Caramel juga sudah memikirkan kegiatan apa yang akan ia lakukan setelah berhenti bekerja nanti. Ia ingin tetap bekerja dari rumah, sebuah pekerjaan yang memiliki jadwal fleksibel dan berhubungan dengan kesukaannya.
"Kok cepet?" Caramel heran melihat Rafka begitu cepat mengganti pakaian.
"Aku mencium bau rendang." Tanpa diminta Rafka segera duduk di meja makan, dari baunya ia bisa menebak bahwa itu adalah rendang buatan mamanya.
Caramel tertawa singkat memuji kemampuan indra penciuman Rafka. Ia segera duduk di samping Rafka setelah mengambil nasi untuk sang suami.
"Besok kita ke dokter." Tukas Rafka menerima sendok dan garpu dari Caramel.
"Ngapain?"
"Kita sudah lama tidak memeriksakan kandungan mu."
"Baru dua minggu lalu."
"Bukankah kita sudah bisa melihat jenis kelaminnya?"
Caramel mengangguk, jika beruntung maka jenis kelamin janin di dalam perutnya akan bisa terlihat.
Mereka terdiam cukup lama menikmati makanan masing-masing. Suasana cukup canggung karena mereka baru saja berbaikan. Caramel paling ahli mencairkan suasana tapi ia harus menyelesaikan makannya lebih dulu.
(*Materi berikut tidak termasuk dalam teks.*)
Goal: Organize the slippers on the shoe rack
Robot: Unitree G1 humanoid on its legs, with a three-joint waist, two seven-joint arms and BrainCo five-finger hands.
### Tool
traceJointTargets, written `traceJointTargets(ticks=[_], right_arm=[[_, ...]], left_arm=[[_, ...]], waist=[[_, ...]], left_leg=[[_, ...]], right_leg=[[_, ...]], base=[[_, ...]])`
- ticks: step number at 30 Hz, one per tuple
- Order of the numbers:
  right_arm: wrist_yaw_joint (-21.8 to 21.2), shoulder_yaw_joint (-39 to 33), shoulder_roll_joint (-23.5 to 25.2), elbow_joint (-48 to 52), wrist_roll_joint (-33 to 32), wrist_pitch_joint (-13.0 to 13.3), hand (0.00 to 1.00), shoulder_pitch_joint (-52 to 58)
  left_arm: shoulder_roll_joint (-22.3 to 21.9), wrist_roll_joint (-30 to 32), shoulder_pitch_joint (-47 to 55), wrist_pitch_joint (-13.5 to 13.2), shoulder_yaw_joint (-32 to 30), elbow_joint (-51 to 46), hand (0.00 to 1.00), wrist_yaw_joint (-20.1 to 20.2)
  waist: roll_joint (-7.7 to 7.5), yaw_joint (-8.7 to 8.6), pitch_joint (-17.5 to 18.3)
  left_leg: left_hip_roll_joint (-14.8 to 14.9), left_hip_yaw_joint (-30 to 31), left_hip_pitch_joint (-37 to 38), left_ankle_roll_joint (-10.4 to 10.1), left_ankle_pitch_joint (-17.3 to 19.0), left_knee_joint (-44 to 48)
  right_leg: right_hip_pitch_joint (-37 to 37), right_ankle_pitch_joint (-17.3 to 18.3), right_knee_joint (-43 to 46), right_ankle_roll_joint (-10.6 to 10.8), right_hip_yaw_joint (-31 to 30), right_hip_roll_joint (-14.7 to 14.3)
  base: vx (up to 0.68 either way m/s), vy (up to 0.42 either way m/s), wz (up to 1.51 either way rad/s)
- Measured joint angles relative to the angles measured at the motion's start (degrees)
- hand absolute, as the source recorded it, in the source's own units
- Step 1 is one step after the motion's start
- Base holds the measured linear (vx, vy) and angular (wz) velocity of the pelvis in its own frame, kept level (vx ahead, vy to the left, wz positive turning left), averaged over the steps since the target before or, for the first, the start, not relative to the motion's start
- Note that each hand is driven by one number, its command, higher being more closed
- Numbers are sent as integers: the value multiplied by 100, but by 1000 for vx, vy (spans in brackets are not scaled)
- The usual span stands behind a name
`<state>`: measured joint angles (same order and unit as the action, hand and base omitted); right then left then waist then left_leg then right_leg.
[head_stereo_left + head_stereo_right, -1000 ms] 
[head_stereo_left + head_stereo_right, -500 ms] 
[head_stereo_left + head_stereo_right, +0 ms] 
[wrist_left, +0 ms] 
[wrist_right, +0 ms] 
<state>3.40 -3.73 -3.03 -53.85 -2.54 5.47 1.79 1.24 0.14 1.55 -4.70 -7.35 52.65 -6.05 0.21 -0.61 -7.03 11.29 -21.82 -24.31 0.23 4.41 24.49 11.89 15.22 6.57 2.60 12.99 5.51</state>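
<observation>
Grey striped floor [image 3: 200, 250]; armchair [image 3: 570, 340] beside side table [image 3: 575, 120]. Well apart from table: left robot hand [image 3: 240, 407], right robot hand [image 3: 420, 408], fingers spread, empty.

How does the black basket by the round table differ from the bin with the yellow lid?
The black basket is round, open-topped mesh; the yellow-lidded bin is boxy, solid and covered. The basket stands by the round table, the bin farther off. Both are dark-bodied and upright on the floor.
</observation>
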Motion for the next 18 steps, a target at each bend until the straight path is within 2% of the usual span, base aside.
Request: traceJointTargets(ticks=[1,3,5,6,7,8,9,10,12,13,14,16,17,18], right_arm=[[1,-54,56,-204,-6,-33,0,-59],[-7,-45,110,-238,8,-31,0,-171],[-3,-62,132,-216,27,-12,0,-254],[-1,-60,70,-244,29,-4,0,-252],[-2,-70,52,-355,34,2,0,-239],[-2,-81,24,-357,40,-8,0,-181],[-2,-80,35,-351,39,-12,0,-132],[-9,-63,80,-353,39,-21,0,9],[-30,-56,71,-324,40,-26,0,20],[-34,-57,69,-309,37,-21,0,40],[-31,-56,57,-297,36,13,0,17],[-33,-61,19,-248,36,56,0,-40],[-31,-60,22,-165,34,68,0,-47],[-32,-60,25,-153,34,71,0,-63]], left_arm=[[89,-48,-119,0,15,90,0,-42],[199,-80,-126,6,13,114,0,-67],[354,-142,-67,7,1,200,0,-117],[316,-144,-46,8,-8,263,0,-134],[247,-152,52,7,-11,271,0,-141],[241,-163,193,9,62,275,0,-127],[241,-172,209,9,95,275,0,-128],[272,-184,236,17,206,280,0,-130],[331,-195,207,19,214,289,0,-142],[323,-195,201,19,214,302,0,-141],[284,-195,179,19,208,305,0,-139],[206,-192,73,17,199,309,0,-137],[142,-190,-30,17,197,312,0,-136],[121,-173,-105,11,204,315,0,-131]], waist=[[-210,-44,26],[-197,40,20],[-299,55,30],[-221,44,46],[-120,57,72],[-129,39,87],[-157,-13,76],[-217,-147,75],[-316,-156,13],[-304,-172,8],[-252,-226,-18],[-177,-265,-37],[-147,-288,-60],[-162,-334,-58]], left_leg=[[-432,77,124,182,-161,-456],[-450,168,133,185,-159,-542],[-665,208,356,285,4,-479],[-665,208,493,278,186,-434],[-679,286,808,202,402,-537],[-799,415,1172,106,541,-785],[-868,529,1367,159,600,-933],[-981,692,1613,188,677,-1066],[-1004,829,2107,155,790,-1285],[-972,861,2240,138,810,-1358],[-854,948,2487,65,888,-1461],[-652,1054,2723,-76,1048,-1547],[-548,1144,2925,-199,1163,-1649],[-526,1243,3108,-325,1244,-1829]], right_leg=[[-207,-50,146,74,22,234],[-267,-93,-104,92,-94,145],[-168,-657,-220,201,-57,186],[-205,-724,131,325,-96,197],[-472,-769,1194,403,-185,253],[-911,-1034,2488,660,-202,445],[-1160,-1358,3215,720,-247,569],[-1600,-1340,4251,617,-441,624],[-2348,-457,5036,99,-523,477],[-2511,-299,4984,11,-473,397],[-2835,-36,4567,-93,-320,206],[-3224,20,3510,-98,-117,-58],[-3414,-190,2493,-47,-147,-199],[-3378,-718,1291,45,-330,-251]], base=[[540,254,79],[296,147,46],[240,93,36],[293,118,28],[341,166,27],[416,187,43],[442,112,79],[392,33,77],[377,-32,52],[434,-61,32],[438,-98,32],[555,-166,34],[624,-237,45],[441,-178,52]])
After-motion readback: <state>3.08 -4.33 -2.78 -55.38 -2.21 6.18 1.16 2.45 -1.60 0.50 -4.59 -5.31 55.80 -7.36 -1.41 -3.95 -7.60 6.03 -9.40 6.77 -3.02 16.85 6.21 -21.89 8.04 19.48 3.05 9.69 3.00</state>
"Ka." Panggil Caramel setelah mereka selesai membereskan meja usai makan.
"Hm?"
"Gimana kalau aku bikin brand piyama sendiri?" Akhirnya Caramel mengutarakan keinginan yang sudah ia pikirkan dua hari terakhir.
Rafka tampak berpikir, "kamu sudah memikirkannya dengan matang, bukan kah membuat suatu brand itu tidak mudah?"
"Aku tahu." Caramel mengangguk, "aku belum mikir terlalu jauh sih soal ini."
"Aku setuju, aku akan selalu dukung kamu." Rafka mengusap puncak kepala Caramel, "mari setelah ini kita lebih mengalah dan memikirkan perasaan satu sama lain."
"Iya." Caramel kembali mengangguk dan mengembangkan senyumnya. Walaupun bagi wanita mengalah pada ego adalah hal yang sulit tapi sebagai istri dan calon ibu ia harus lebih belajar mengalah serta memikirkan perasaan Rafka. Caramel tidak mau mereka bertengkar dan saling mendiamkan lagi. Caramel paling takut Rafka marah, ia lebih memilih menonton film horor sendirian tengah malam dibandingkan menerima kemarahan Rafka. Canda film horor.